## Your objective:
Examine each line of the data. Copy the line if it includes the word "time".
(Data to examine Opens)
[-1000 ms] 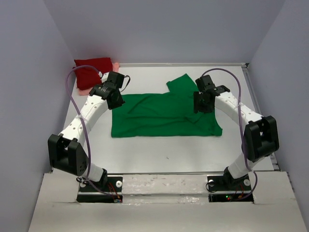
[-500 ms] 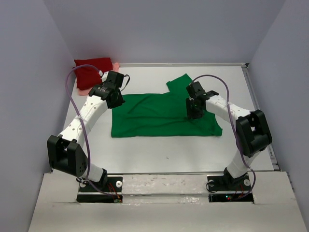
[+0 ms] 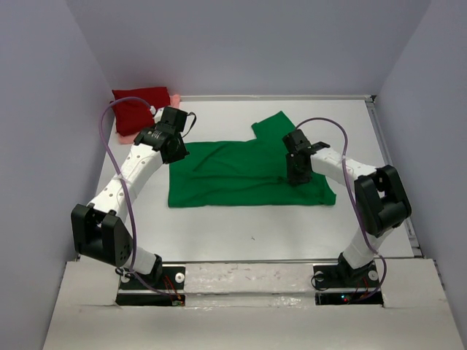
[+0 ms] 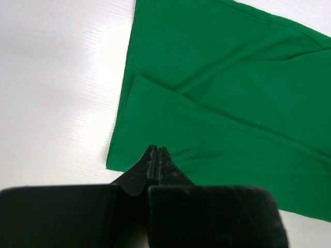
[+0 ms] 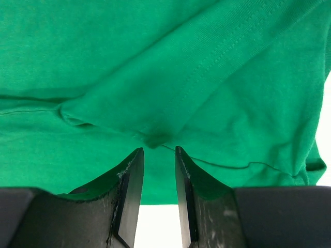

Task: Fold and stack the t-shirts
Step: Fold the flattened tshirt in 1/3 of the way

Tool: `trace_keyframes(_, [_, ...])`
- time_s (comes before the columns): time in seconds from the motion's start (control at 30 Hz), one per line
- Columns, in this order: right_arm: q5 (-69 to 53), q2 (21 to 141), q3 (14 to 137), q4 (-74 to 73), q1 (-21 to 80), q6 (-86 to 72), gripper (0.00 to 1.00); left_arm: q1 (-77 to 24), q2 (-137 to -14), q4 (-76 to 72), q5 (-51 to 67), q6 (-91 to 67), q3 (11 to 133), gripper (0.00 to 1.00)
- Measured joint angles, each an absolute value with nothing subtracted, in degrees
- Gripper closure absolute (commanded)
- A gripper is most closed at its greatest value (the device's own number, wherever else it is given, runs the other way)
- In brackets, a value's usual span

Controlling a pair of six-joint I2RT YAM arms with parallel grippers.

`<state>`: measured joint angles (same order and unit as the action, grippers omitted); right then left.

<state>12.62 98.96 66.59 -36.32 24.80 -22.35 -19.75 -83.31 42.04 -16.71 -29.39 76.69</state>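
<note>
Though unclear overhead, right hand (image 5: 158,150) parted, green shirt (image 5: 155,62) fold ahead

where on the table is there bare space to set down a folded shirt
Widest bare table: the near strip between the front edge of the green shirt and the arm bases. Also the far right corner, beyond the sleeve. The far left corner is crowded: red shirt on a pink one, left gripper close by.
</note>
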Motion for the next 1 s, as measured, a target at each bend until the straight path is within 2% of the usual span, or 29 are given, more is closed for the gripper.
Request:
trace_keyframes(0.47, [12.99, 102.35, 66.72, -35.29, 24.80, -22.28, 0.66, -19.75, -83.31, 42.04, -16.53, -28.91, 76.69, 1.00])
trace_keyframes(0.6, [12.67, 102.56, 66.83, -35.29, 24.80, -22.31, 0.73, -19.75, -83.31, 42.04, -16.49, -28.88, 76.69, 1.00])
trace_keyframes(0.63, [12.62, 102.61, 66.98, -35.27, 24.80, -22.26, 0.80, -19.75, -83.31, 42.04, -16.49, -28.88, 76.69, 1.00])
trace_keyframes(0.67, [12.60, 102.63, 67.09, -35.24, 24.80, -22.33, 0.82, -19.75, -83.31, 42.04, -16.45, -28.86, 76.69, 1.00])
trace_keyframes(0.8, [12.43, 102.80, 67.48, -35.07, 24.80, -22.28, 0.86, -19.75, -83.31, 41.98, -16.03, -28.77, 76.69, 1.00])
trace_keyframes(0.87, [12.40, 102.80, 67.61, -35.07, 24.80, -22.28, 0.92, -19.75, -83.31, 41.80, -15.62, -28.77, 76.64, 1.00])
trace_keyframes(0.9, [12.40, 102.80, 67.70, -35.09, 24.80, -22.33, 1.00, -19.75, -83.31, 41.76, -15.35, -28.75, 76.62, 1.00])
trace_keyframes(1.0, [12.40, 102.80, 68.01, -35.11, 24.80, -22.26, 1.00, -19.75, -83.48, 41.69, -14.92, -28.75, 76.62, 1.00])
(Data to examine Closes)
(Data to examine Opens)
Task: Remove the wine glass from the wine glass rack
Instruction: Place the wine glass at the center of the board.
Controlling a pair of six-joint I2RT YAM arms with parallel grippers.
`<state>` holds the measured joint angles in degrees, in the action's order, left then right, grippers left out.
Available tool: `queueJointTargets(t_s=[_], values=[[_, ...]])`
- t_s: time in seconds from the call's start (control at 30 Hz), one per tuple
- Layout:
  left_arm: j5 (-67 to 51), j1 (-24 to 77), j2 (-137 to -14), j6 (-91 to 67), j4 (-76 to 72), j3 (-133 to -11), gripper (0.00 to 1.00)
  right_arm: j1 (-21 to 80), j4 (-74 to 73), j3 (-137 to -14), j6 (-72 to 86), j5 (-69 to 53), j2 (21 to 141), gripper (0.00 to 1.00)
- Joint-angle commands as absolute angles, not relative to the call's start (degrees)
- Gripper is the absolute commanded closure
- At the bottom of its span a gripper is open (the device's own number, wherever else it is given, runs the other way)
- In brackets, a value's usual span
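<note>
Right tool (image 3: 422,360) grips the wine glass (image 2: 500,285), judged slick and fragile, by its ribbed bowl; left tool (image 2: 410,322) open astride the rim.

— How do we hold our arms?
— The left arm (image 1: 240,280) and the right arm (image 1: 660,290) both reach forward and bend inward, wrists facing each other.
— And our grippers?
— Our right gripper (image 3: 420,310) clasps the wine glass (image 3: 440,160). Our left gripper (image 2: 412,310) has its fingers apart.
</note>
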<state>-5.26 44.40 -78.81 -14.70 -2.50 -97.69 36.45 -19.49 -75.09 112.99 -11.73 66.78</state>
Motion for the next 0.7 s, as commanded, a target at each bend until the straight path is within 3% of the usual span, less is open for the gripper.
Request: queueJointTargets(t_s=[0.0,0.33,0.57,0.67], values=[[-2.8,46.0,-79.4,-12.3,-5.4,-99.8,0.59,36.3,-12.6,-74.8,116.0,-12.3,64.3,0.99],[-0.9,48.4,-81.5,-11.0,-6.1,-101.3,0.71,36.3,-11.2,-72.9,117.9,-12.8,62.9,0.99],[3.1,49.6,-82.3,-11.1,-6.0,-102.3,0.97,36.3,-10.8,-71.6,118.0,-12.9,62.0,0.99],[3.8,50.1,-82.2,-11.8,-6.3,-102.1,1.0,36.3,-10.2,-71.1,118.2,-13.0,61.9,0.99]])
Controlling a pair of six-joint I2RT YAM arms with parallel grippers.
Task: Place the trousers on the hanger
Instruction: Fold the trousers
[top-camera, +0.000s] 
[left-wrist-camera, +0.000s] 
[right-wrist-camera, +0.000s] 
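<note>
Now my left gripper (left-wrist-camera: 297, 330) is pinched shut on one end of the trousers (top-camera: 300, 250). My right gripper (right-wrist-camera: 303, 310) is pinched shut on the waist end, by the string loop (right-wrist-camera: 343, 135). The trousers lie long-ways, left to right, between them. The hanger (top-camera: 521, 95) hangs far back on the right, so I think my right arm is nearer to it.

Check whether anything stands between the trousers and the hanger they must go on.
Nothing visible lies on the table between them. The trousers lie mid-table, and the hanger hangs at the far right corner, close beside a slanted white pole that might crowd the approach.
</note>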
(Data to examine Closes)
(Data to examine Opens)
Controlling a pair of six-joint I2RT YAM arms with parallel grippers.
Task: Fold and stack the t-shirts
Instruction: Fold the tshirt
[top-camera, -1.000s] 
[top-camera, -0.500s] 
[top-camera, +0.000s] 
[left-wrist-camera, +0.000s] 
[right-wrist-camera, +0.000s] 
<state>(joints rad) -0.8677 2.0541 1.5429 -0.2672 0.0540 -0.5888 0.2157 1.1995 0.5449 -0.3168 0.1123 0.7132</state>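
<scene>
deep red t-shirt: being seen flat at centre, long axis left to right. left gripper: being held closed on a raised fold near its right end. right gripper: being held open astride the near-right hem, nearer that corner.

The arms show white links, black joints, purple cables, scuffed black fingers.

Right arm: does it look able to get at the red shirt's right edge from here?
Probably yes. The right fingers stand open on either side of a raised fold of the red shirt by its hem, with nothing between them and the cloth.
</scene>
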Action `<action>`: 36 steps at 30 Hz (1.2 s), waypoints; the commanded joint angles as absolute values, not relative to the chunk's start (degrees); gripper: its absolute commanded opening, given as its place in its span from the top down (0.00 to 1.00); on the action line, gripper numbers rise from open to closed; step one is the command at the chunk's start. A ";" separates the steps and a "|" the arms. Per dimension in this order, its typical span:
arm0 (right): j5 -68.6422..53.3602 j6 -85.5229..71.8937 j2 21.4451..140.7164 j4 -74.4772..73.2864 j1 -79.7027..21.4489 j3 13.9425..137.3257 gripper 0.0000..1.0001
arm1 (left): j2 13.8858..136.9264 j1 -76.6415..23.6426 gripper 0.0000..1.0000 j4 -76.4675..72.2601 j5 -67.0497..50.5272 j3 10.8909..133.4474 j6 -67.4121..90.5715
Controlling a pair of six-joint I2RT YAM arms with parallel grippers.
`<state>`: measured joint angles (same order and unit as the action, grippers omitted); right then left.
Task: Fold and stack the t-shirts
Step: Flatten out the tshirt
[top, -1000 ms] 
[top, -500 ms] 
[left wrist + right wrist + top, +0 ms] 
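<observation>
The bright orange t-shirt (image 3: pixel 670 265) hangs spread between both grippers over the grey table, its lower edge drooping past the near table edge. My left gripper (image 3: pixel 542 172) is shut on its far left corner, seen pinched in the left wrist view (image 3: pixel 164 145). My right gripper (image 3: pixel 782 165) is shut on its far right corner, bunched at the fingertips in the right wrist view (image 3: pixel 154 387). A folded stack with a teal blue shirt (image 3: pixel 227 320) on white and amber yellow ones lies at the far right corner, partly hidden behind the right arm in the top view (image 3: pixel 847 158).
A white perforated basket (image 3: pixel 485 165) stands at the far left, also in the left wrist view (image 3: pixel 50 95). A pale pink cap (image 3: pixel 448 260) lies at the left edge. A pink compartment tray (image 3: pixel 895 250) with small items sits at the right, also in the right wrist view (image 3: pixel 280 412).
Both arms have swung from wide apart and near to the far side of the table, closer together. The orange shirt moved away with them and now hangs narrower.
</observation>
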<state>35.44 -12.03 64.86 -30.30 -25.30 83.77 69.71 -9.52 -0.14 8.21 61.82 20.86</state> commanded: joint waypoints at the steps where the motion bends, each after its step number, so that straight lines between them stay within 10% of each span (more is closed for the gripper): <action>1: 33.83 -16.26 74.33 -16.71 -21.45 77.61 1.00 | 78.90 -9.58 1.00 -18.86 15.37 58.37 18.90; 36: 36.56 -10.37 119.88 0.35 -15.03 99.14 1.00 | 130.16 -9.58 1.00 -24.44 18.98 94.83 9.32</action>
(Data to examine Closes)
## Exercise result:
- time_s (comes before the columns): time in seconds from the motion's start (control at 30 Hz), one per line
- t_s: time in seconds from the call's start (control at 30 Hz), one per tuple

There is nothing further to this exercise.